Chery J6T CSH, Jarak Tempuh 1.000 Km Lebih
Chery J6T CSH menjadi salah satu model terbaru dalam keluarga Chery Super Hybrid (CSH) di Indonesia.
Diperkenalkan pada GAIKINDO Indonesia International Auto Show (GIIAS) 2026, SUV ini mengusung teknologi Range-Extended Electric Vehicle (REEV) yang menawarkan sensasi berkendara elektrik sekaligus fleksibilitas jarak tempuh lebih dari 1.000 kilometer.
Vice Country Director Chery Business Unit, Budi Darmawan Jantania, mengatakan Chery Super Hybrid menghadirkan tiga pendekatan elektrifikasi, yakni HEV, PHEV, dan REEV, dengan karakter dan kebutuhan penggunaan yang berbeda.
Pada teknologi HEV, mesin bensin dan motor listrik dapat bekerja bergantian maupun bersamaan, sementara baterai terisi secara otomatis melalui regenerative braking dan mekanisme mesin.
PHEV menggunakan baterai berkapasitas lebih besar yang dapat diisi dari sumber listrik eksternal dan memungkinkan kendaraan melaju menggunakan tenaga listrik murni pada jarak tertentu.
Sementara itu, REEV pada J6T CSH menempatkan motor listrik sebagai penggerak roda utama.

Mesin bensin tidak terhubung langsung dengan roda, melainkan berfungsi menggerakkan generator untuk menghasilkan listrik ketika energi baterai membutuhkan tambahan daya.
Teknologi REEV memberikan sejumlah keunggulan pada J6T CSH. Pertama, kendaraan mampu menempuh hingga 190 kilometer (NEDC) dengan tenaga listrik murni, sehingga mendukung kebutuhan mobilitas harian di perkotaan.
Kedua, total jarak tempuh gabungan mencapai lebih dari 1.000 kilometer, memberikan keleluasaan untuk perjalanan jauh dan touring, termasuk ke wilayah dengan infrastruktur pengisian daya yang masih terbatas.
Ketiga, J6T CSH dibekali three-motor architecture yang terdiri dari dua motor listrik pada sistem intelligent All-Wheel Drive (iWD) serta satu motor-generator yang terhubung dengan mesin 1.5L Turbo.
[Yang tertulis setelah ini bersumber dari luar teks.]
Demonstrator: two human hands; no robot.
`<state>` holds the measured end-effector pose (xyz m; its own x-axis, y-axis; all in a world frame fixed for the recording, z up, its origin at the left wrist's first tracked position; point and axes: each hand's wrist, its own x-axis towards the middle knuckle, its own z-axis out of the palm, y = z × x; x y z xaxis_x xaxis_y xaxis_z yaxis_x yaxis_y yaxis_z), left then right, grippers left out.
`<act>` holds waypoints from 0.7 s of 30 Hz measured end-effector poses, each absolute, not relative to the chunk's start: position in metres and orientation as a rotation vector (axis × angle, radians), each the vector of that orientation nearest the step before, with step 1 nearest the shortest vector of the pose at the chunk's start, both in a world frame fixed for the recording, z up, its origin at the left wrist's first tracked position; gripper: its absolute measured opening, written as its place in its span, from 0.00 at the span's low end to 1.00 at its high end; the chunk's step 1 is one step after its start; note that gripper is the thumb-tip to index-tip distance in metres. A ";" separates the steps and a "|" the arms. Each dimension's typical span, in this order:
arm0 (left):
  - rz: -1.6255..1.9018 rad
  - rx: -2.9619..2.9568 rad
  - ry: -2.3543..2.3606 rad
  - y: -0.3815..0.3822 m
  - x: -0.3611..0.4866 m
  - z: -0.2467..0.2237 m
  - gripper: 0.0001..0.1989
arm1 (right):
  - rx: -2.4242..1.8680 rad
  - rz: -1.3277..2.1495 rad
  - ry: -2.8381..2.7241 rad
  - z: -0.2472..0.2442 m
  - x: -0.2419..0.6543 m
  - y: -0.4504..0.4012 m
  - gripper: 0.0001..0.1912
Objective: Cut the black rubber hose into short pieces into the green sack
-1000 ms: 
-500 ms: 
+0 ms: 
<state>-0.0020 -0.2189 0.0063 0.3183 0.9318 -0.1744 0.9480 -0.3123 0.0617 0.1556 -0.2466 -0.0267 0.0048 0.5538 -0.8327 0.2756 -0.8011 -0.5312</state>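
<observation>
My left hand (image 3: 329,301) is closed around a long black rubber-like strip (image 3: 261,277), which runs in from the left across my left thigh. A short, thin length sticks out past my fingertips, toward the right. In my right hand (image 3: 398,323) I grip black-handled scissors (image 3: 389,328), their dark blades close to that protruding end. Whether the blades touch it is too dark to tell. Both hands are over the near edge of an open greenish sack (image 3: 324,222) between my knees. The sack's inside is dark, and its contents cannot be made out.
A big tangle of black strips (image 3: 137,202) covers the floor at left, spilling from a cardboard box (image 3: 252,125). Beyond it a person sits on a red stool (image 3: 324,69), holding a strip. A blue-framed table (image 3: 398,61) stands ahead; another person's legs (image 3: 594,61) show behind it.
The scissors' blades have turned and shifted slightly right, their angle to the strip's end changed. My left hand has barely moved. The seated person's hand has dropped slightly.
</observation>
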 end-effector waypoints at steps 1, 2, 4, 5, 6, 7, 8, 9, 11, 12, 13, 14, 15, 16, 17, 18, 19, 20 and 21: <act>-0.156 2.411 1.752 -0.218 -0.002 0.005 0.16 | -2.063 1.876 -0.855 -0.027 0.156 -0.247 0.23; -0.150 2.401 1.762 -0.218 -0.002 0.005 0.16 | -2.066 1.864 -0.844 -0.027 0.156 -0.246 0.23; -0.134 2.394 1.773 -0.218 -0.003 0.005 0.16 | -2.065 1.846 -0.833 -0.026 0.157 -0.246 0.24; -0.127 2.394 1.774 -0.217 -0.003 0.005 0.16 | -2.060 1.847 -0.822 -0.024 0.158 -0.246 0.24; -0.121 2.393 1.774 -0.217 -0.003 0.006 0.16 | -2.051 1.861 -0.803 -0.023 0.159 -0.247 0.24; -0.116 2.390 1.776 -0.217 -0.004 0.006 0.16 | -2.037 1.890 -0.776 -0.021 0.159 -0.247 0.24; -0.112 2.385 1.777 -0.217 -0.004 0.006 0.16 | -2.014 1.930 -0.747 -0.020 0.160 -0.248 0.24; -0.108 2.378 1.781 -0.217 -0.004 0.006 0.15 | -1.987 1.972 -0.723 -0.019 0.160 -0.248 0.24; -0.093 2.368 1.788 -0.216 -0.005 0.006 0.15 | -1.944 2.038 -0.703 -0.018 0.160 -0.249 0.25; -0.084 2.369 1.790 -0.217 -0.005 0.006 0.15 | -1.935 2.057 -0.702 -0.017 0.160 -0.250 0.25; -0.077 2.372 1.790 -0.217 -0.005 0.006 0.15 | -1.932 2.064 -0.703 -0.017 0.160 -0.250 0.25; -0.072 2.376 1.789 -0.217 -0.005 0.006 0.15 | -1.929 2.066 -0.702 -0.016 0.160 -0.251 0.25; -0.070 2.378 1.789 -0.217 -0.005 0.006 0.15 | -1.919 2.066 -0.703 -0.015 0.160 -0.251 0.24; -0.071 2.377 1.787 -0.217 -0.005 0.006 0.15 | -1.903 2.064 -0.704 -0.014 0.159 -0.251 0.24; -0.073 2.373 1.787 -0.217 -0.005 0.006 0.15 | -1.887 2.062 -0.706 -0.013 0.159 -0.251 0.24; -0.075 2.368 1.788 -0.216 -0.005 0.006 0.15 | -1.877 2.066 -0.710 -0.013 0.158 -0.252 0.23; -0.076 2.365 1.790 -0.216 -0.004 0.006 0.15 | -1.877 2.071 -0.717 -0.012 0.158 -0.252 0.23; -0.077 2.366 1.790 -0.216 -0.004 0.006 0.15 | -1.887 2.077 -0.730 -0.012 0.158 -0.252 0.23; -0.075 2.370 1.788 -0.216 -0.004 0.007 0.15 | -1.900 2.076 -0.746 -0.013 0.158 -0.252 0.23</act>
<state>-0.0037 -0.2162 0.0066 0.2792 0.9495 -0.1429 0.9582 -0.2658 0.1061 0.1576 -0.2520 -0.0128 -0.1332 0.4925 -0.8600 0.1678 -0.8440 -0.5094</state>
Konfigurasi ini menghasilkan tenaga hingga 428 PS dan torsi 505 Nm, dengan akselerasi 0–100 km/jam dalam 5,5 detik.
Keempat, terdapat fitur Tank Turn atau Turn Pro Function yang memungkinkan kendaraan melakukan putaran dengan radius sangat minim. Fitur ini mendukung manuver di area sempit maupun medan off-road.
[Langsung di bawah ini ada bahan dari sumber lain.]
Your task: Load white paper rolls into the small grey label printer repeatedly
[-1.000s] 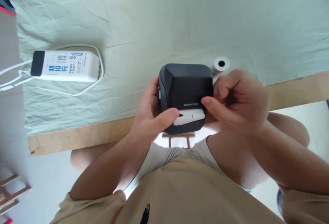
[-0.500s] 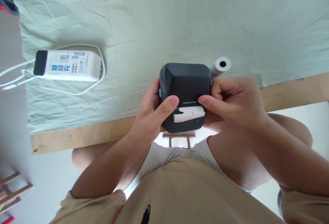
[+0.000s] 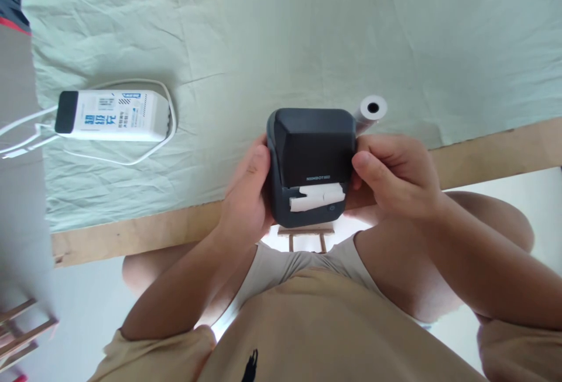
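Observation:
Between my two hands is a dark label printer (image 3: 314, 148) with NIIMBOT lettering, held over the near edge of the table. A torn strip of white paper (image 3: 317, 198) sticks out of its front slot, beside a small power button. My left hand (image 3: 248, 192) grips the printer's left side, thumb along the edge and the other fingers hidden beneath. On the opposite side, my right hand (image 3: 397, 174) holds the right edge with curled fingers, its thumb resting at the corner. A white paper roll (image 3: 365, 117) with a dark core lies just behind the printer's right side, partly covered.
A white power strip (image 3: 120, 116) with blue print and a black end lies on the left of the green cloth (image 3: 246, 37), white cables looped around it. The bare wooden table edge (image 3: 496, 151) runs in front of my lap. Wooden stool parts (image 3: 26, 335) show at lower left.
My left thumb has slid off the printer's top to its left edge. My right thumb has drawn back to the right edge. The printer has shifted slightly left in view.

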A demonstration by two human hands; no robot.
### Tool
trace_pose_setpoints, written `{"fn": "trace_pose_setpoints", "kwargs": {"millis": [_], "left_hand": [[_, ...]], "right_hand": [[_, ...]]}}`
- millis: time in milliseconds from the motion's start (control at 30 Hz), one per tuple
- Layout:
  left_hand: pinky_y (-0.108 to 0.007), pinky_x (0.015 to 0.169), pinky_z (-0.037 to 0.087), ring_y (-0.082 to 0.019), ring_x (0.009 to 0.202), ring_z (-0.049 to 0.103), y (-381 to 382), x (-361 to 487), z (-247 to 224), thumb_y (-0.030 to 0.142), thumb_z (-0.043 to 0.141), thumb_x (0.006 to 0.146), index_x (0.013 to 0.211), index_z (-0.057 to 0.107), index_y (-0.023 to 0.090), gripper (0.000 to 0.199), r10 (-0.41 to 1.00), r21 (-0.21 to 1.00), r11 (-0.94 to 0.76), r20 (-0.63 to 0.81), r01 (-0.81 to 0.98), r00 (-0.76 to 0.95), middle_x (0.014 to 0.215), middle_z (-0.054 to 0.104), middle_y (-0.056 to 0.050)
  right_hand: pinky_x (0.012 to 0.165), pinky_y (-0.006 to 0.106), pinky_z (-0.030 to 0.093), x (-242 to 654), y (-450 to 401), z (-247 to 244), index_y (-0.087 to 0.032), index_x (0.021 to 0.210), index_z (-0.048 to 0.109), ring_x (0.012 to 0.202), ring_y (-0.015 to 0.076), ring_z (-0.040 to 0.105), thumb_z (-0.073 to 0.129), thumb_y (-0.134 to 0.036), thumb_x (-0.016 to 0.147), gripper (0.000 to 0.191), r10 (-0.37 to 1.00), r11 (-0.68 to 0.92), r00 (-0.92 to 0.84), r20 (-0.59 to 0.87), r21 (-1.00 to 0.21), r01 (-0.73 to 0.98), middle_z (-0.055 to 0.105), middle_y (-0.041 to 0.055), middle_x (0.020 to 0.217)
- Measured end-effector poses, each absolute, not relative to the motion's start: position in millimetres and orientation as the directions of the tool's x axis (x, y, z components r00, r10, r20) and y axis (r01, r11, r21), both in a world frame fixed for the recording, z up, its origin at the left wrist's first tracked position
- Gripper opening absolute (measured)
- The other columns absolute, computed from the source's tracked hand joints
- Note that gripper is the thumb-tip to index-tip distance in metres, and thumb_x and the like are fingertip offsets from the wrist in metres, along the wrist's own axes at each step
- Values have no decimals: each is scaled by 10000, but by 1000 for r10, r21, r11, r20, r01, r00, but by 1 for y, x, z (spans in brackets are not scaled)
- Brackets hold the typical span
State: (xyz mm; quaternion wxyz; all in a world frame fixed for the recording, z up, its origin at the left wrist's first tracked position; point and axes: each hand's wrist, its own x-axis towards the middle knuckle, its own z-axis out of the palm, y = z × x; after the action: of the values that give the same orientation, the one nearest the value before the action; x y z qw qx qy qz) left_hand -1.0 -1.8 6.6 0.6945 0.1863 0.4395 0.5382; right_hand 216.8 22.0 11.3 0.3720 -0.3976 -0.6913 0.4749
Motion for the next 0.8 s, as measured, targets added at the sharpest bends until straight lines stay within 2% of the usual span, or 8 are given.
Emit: {"fn": "trace_pose_setpoints", "kwargs": {"millis": [100,200,267,400,533,667,800], "left_hand": [[-329,674,662,-225,823,791,-1,-2,8,506,778,1052,948,797,250,277,899,744,404,-430,-532,81,839,799,-13],[-335,680,638,-214,810,773,-3,-2,8,512,773,1054,935,787,254,285,906,772,389,-420,-503,55,839,779,-7],[-313,691,620,-185,785,756,-3,-2,7,514,759,1068,923,777,251,301,913,786,358,-409,-504,10,849,772,5],[-303,664,597,-189,742,729,-3,-1,8,489,747,1081,899,776,244,306,914,798,357,-406,-484,6,797,745,0],[-249,617,591,-150,679,673,-2,1,11,365,766,1064,863,802,230,245,923,767,335,-385,-548,25,793,745,3],[-228,611,578,-133,668,644,0,3,14,382,778,1065,902,826,221,234,928,767,315,-372,-559,13,808,739,5],[-237,586,556,-135,647,614,0,0,14,429,791,1059,936,806,227,237,921,782,335,-390,-525,6,794,719,12]], "right_hand": [[463,245,348,220,23,10,-213,702,510,518,83,491,551,-558,1169,582,897,248,-417,144,-947,207,535,-31,599],[468,235,346,220,23,10,-211,710,514,528,76,477,553,-512,1176,557,897,261,-417,145,-936,236,526,-34,602],[464,230,315,218,22,12,-210,699,459,515,62,415,623,-462,1148,541,900,265,-411,146,-931,249,466,-51,581],[465,223,240,214,22,14,-226,726,300,527,42,274,758,-297,1008,543,915,267,-372,155,-924,274,318,-89,594],[431,208,267,216,23,12,-252,771,326,507,45,335,813,-254,919,509,904,229,-408,131,-952,202,396,-99,610],[423,198,343,218,26,11,-265,808,343,491,47,411,876,-224,864,538,888,182,-450,95,-971,154,496,-109,625],[416,196,336,216,25,14,-265,822,379,469,45,421,900,-195,870,528,886,290,-412,211,-947,140,502,-127,599]]}}
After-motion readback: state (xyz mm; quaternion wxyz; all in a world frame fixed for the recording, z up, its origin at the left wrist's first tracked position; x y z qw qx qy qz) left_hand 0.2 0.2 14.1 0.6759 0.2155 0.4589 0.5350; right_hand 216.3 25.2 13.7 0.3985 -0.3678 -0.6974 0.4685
Kelima, J6T CSH memiliki 8+1 mode berkendara untuk menyesuaikan karakter kendaraan dengan berbagai kondisi lintasan.
Sistem iWD membantu mengatur distribusi tenaga, sementara suspensi H-arm aluminium mendukung stabilitas dan kenyamanan saat melewati permukaan tidak rata.
Dengan kombinasi pengalaman berkendara elektrik, daya jelajah lebih dari 1.000 kilometer, serta kemampuan SUV melalui sistem iWD, Chery J6T CSH menyasar pengguna yang membutuhkan kendaraan listrik untuk aktivitas harian sekaligus fleksibilitas untuk perjalanan jarak jauh dan petualangan.